[[ Data, beginning ]]

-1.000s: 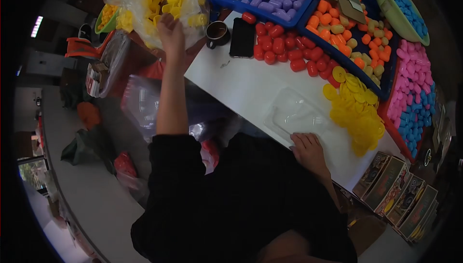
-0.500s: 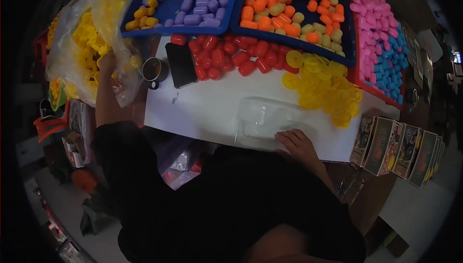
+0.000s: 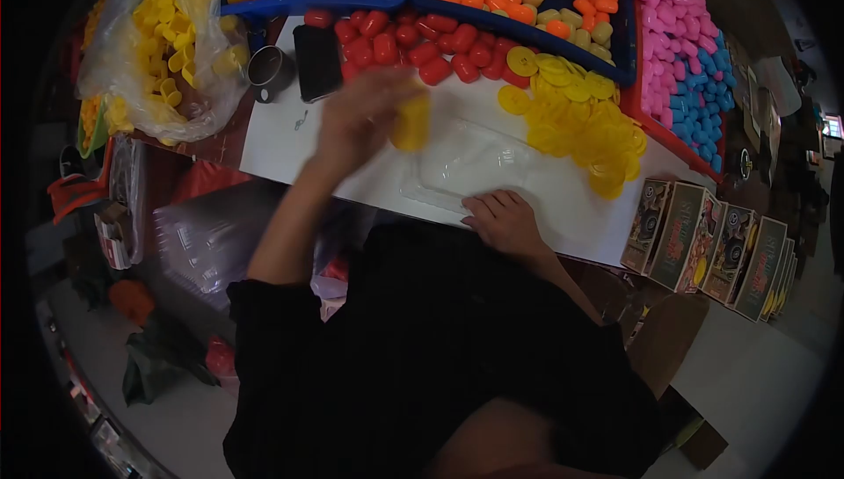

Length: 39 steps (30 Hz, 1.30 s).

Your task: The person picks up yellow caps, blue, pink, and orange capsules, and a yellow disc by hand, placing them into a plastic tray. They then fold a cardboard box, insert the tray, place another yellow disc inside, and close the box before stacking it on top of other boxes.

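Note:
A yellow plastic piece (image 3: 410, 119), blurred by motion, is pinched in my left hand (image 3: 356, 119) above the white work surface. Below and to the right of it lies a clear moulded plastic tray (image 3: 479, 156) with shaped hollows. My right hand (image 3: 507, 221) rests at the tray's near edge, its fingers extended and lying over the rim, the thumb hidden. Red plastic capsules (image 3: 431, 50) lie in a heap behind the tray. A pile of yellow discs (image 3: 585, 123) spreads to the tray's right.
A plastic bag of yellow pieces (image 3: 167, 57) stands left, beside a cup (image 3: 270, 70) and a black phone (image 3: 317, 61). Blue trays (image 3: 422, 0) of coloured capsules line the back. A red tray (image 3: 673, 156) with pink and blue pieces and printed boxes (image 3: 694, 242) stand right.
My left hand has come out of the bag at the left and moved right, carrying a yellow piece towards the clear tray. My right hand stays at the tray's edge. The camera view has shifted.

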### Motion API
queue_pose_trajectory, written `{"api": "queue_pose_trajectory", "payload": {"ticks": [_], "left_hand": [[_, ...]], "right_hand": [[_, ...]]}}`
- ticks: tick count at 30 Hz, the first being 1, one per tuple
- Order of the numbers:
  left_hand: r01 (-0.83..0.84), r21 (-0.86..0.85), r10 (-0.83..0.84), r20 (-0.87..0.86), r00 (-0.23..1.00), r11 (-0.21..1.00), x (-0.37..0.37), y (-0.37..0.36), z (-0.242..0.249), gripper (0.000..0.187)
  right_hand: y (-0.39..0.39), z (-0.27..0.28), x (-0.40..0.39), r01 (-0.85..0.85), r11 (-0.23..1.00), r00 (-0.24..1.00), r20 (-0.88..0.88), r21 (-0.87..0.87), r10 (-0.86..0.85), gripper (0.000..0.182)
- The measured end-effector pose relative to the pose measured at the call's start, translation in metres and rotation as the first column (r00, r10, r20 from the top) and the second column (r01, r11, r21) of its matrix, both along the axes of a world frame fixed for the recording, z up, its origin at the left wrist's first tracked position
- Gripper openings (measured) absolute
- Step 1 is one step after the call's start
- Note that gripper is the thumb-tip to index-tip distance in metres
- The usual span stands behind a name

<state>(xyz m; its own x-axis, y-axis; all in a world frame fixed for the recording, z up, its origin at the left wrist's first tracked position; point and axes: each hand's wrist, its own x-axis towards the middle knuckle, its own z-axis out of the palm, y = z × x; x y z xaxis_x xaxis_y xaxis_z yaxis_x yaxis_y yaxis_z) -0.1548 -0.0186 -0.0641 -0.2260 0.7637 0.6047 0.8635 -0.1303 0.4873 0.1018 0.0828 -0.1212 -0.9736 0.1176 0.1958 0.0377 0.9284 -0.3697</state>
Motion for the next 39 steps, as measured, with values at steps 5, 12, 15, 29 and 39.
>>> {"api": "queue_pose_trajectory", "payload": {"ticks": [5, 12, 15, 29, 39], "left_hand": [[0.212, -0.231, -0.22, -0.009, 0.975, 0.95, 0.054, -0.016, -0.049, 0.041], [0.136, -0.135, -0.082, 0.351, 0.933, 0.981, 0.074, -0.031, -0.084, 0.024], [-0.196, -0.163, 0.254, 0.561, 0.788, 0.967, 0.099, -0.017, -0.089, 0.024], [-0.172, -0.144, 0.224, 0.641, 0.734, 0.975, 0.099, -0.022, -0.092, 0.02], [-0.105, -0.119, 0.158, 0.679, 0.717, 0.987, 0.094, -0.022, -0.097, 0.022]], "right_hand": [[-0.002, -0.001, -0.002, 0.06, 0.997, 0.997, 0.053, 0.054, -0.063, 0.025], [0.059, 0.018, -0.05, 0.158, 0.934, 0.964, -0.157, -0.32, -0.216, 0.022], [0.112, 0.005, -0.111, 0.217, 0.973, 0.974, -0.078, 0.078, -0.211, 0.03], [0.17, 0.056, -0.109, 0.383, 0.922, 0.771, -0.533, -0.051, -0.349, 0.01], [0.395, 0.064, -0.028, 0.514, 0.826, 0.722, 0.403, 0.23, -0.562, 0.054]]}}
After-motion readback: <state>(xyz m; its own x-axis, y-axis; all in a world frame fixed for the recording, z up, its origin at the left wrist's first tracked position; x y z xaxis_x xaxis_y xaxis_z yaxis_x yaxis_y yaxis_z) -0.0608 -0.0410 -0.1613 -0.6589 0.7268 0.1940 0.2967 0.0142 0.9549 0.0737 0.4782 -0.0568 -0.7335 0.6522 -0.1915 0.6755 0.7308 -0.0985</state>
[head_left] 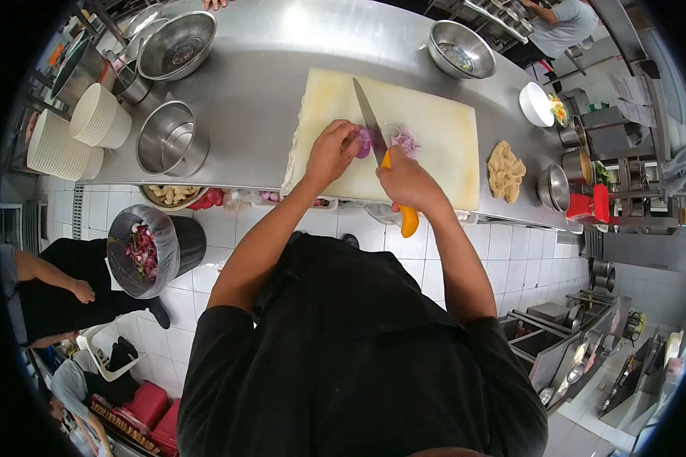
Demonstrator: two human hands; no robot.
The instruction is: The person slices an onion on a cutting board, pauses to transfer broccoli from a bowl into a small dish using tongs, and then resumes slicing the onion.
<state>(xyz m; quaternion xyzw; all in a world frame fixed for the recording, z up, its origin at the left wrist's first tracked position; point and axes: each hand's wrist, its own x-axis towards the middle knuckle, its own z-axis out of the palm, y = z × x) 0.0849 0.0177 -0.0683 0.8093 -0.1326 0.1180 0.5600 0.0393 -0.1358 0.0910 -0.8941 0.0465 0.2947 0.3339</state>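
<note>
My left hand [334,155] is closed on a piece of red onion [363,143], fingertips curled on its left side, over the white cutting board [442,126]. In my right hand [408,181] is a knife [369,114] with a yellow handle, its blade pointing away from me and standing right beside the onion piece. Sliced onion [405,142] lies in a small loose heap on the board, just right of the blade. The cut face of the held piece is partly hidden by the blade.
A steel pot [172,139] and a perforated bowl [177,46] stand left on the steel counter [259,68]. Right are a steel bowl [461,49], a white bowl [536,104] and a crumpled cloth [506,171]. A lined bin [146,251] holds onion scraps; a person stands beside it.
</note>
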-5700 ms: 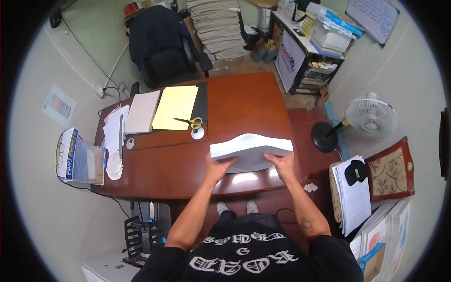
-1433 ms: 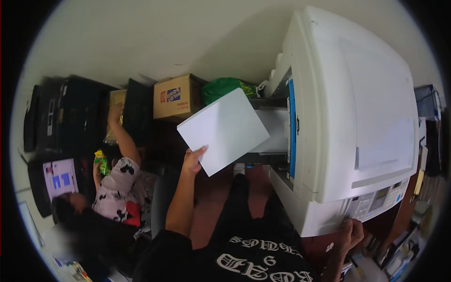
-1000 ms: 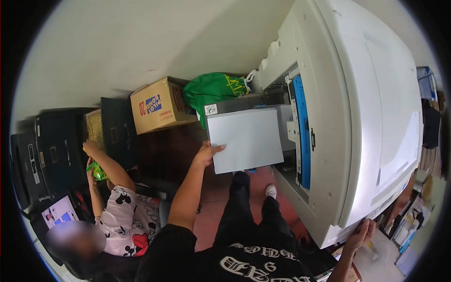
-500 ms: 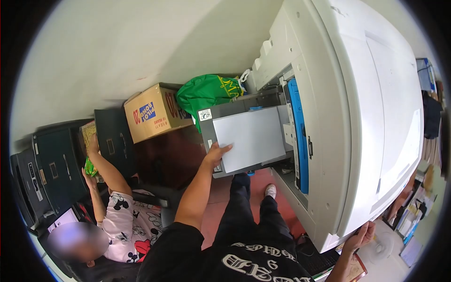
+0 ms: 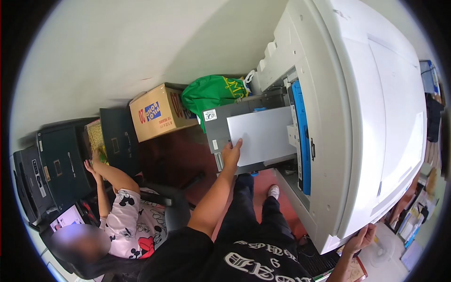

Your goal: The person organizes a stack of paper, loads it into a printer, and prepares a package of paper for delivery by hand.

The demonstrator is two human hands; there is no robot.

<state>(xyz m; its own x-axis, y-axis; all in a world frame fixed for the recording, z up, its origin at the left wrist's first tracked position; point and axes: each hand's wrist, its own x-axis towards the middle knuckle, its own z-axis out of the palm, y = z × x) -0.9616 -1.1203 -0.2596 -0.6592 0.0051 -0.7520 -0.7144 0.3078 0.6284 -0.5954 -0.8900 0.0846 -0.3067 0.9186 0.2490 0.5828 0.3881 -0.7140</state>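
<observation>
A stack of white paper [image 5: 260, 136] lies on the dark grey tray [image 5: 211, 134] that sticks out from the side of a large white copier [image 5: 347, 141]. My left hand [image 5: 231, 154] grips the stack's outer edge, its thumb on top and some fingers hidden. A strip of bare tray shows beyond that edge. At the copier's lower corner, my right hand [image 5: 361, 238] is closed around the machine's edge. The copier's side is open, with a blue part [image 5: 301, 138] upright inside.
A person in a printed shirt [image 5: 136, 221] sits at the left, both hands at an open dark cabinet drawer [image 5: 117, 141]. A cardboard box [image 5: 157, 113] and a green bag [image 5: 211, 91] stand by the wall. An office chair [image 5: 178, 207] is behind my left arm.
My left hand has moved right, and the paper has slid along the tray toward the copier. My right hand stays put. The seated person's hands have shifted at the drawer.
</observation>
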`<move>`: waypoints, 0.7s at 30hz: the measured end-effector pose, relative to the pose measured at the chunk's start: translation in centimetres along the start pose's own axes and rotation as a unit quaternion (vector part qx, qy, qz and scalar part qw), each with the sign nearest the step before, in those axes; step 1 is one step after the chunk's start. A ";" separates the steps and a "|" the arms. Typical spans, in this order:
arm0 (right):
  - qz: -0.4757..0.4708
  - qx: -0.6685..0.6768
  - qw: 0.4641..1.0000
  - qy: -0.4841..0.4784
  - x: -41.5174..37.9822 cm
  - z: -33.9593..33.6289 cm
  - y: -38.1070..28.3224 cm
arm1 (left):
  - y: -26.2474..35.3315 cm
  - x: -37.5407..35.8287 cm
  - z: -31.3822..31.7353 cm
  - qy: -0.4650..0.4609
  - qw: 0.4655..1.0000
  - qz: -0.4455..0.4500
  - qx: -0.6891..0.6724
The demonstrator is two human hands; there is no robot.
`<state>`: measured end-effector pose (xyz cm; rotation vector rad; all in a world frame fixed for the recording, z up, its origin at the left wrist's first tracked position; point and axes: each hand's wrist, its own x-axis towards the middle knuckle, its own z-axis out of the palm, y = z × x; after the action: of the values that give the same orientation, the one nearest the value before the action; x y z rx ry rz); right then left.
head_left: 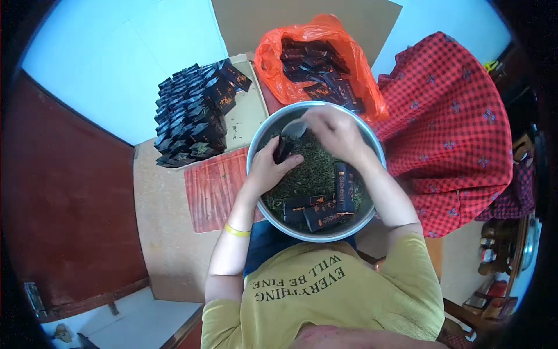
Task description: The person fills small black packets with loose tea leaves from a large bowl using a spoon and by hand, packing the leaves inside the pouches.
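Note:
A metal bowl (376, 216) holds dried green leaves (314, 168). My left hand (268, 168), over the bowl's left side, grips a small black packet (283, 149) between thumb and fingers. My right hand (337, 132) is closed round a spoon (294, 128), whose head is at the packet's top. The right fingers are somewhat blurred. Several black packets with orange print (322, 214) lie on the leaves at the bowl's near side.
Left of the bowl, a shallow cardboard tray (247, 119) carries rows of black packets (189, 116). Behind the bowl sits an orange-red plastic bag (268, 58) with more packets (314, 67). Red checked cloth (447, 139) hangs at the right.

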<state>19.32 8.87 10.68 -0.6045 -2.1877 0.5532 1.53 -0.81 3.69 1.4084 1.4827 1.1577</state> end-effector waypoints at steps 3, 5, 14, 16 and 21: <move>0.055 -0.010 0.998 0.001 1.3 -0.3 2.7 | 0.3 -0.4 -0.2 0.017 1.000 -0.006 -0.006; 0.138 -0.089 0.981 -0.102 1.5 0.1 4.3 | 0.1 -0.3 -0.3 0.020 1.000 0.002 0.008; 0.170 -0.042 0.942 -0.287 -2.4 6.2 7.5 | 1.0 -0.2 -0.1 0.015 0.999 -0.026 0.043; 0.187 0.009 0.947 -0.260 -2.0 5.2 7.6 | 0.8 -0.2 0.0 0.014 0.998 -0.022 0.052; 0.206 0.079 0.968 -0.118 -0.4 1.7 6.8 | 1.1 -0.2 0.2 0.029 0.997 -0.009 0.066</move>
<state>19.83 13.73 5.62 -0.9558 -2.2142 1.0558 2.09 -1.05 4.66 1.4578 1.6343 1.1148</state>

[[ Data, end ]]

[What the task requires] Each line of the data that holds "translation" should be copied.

[Answer space]
- The measured end-effector pose relative to the pose measured at the call's start, translation in metres and rotation as the first column (r00, r10, r20 from the top) and the second column (r01, r11, r21) of its matrix, both along the axes of a world frame fixed for the recording, z up, its origin at the left wrist's first tracked position
`<move>`: waypoints, 0.7s at 30hz: the measured end-effector pose, relative to the pose measured at the chunk's start: translation in centimetres along the start pose's own axes and rotation as a unit quaternion (vector part qx, qy, qz and scalar part qw), each with the sign nearest the step before, in those axes; step 1 is one step after the chunk's start. A ";" separates the steps and a "|" the arms. Typical spans, in this order:

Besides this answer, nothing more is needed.